## Data for review
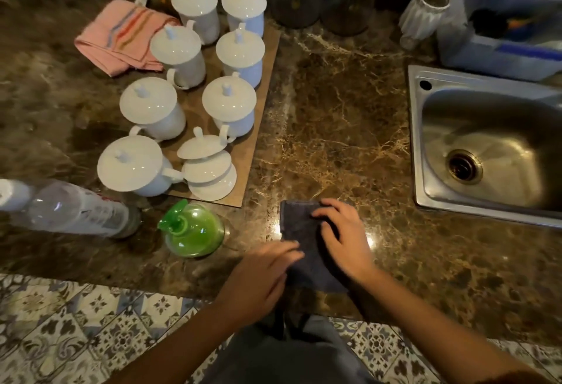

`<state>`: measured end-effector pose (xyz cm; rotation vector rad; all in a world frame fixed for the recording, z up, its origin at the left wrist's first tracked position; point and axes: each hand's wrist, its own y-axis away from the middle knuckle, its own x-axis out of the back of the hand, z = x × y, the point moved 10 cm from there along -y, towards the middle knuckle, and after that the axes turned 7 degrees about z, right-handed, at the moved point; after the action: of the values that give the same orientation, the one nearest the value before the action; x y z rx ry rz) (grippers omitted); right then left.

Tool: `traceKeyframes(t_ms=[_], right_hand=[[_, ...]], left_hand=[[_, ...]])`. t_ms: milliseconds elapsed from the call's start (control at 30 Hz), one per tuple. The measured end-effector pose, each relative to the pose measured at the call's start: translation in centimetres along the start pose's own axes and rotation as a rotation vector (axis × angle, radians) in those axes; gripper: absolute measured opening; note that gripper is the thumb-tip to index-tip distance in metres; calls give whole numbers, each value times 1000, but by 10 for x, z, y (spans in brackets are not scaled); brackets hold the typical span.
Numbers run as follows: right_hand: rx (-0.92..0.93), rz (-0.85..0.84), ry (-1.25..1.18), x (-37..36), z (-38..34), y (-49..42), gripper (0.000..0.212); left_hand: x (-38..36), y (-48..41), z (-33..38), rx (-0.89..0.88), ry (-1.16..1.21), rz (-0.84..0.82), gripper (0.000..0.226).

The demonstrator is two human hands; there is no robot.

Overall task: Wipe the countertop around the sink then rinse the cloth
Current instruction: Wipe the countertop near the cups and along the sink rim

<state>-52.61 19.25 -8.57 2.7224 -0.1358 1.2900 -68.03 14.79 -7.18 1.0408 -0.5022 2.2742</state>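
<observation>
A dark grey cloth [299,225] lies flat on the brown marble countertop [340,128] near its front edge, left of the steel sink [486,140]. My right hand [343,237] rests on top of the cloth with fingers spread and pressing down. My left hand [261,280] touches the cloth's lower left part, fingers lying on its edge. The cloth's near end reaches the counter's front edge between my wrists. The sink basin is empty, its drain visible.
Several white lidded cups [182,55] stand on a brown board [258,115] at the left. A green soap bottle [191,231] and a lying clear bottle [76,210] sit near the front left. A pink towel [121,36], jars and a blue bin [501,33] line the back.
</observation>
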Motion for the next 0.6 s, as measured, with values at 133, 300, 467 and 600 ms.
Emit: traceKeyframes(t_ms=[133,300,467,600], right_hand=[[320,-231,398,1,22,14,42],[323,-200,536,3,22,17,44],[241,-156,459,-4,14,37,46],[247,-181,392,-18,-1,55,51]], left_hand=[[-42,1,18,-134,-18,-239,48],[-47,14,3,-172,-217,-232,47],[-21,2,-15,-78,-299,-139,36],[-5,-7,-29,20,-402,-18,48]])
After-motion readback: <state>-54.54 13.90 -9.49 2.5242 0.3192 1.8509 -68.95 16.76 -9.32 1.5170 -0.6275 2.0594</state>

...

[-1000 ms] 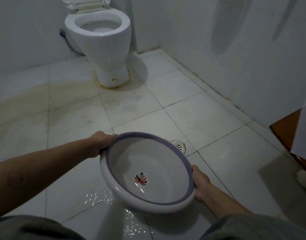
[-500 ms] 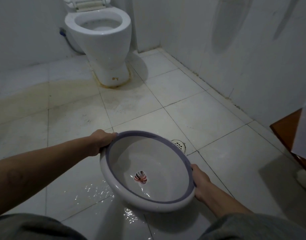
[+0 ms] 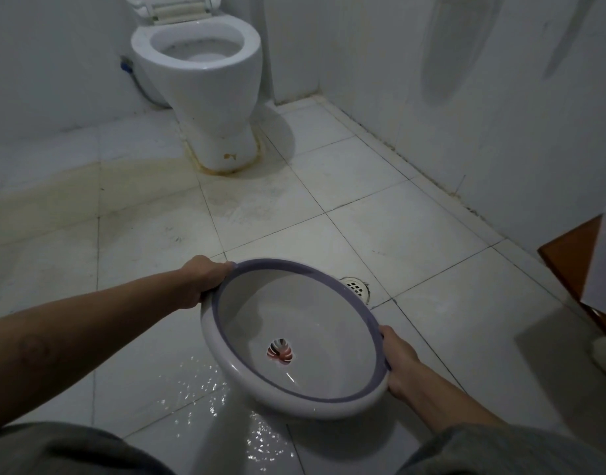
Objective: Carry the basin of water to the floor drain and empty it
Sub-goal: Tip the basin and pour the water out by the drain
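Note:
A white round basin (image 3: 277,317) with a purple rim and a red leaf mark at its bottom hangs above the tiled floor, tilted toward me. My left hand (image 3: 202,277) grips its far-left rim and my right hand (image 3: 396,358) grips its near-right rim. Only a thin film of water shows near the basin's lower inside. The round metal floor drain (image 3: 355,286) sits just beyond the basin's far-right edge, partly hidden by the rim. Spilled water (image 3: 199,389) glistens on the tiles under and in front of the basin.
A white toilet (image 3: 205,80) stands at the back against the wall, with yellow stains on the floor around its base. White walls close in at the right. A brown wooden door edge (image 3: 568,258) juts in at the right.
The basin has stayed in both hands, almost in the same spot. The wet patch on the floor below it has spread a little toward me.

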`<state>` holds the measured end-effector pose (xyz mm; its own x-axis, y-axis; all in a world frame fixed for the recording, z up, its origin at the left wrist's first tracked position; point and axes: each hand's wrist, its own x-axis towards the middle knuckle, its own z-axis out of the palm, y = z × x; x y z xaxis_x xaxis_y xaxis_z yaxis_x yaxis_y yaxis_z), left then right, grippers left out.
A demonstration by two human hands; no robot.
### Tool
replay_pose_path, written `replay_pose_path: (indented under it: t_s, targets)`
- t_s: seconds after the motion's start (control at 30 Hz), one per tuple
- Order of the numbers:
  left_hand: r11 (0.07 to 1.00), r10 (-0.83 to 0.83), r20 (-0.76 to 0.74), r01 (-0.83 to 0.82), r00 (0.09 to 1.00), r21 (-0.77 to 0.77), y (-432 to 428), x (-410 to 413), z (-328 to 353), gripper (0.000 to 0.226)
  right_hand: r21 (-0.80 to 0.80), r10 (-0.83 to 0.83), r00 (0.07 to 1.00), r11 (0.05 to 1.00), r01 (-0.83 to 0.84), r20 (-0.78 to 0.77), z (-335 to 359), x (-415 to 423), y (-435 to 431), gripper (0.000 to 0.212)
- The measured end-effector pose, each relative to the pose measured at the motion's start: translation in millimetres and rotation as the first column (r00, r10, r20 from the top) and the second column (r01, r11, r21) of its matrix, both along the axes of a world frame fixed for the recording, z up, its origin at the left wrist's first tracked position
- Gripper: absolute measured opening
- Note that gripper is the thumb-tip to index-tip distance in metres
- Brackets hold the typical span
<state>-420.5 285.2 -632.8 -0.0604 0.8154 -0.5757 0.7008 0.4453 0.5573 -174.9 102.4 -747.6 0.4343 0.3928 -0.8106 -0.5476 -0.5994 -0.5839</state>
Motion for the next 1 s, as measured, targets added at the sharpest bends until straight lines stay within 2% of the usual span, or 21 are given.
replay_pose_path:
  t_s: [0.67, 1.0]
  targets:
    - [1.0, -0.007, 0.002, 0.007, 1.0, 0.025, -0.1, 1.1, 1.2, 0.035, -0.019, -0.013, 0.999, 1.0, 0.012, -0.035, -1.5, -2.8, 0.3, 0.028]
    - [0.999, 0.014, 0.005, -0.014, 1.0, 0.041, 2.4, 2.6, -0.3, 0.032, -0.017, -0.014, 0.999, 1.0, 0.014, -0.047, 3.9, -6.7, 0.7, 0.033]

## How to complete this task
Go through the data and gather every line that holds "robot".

## Output of the exercise
The demonstrator is two human hands; there is no robot.
A demonstration by two human hands; no robot.

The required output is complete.